The other question I have about being a youth minister is something I heard in one of my graduate classes. If adolescence is all about finding out who you are and Christianity is about denying self, how can I ask these kids to deny the self that they haven't even found? I think that is why I disagree with baptizing kids early. I believe that my job is to equip them for the time when they realize what they want and they have to choose between that and Christ. Lord God help them to make the right choice when the time comes.

Josh

Tuesday, May 03, 2005

I'm back!

Well, I finally have my computer back online. It was a long and painful process and it's still not over yet. I've still got to get my antivirus program back up and running. I also need to get an anti spyware program put on my computer.
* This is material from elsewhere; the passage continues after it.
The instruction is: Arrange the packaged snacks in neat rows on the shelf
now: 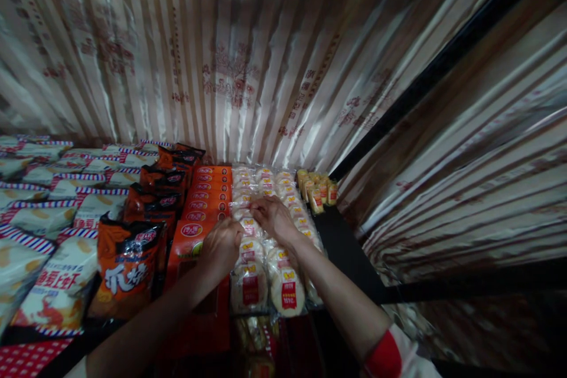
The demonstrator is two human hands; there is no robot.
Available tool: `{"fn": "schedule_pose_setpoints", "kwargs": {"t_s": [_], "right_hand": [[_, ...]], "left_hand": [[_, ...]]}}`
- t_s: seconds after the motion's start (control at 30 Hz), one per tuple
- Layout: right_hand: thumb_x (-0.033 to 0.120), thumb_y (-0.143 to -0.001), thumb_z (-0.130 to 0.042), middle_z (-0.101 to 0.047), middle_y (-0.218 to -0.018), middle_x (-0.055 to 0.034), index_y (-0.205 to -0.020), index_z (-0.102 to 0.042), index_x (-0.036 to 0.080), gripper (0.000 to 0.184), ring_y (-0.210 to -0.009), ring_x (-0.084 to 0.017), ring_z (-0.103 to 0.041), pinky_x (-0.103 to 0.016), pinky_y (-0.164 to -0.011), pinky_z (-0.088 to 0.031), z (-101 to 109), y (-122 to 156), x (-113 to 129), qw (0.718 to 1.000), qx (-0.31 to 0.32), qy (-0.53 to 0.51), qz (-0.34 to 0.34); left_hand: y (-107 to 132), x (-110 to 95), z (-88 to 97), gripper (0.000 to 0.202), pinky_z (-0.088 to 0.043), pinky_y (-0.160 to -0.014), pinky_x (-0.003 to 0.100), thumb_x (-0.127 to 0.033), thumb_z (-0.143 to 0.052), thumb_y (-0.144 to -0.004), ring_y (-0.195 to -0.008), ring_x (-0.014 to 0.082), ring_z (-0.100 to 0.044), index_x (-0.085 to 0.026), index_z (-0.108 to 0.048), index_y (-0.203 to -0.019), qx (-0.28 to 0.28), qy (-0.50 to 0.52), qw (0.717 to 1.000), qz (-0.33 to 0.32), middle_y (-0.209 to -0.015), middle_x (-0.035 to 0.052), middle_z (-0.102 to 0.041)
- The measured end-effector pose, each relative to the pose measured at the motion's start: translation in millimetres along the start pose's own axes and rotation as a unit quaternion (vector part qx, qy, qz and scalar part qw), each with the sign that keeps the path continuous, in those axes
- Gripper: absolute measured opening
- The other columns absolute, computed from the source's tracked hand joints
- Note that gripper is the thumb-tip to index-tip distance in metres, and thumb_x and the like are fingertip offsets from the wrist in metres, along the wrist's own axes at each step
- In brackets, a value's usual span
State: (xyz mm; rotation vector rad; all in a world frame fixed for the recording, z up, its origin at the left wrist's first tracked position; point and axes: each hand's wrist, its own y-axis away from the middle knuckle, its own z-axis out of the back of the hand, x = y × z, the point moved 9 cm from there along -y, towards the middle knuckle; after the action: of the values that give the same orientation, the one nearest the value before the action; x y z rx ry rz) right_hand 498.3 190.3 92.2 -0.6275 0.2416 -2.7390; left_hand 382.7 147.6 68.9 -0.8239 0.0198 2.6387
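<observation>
My left hand [225,245] is closed, its fingers curled at the left side of the leftmost row of round biscuits in clear packets. My right hand [273,220] reaches over the same row from the right, thumb and fingers pinched together. Between the hands lies a clear packet of round biscuits [250,228], its edges seemingly in my fingers. The fingertips are partly hidden. Nearer to me, another biscuit packet [248,290] with a red label stands at the row's front. A second front packet [287,292] is beside it.
Orange boxes [191,230] and orange snack bags [126,271] line the left, with several white striped bags [66,271] beyond. Small yellow packets [316,195] stand at the back right on the black shelf [349,254]. A pleated curtain [248,71] hangs behind; a black pole [425,77] slants at right.
</observation>
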Motion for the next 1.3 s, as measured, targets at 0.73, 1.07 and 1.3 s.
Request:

It is a wonderful, rainy day here in Cordell. I had an amazing trip to Oklahoma City last week for my anniversary and my sister's wedding. For our anniversary, Jen and I stayed at a bed and Breakfast called the Arcadian Inn in Edmond. Jen and I very much needed the break. We did a little shopping, saw a movie, and slept a whole lot! It was great! We also took a little spin into OC (Oklahoma Christian University) to watch some of my friends graduate on Friday.

My sister's wedding was beautiful. They are now in Mexico for the honeymoon. I hope that they are having a great time. I would put pics of the wedding on my website, but during the whole process, I dropped my camera and broke it. Now, I can't even unload pics off of it. I'll just have to take my memory card to Wal-Mart and get them off that way.

This week, I am mainly working on Cordell Christian Camp (CCC). Every summer, my church does a camp where 3-6 grades stay the night and 1-2 grades are daycampers. It's a mad house with those ages, but it is very rewarding and if you have the right attitude, very fun. Everybody out there please pray for our camp.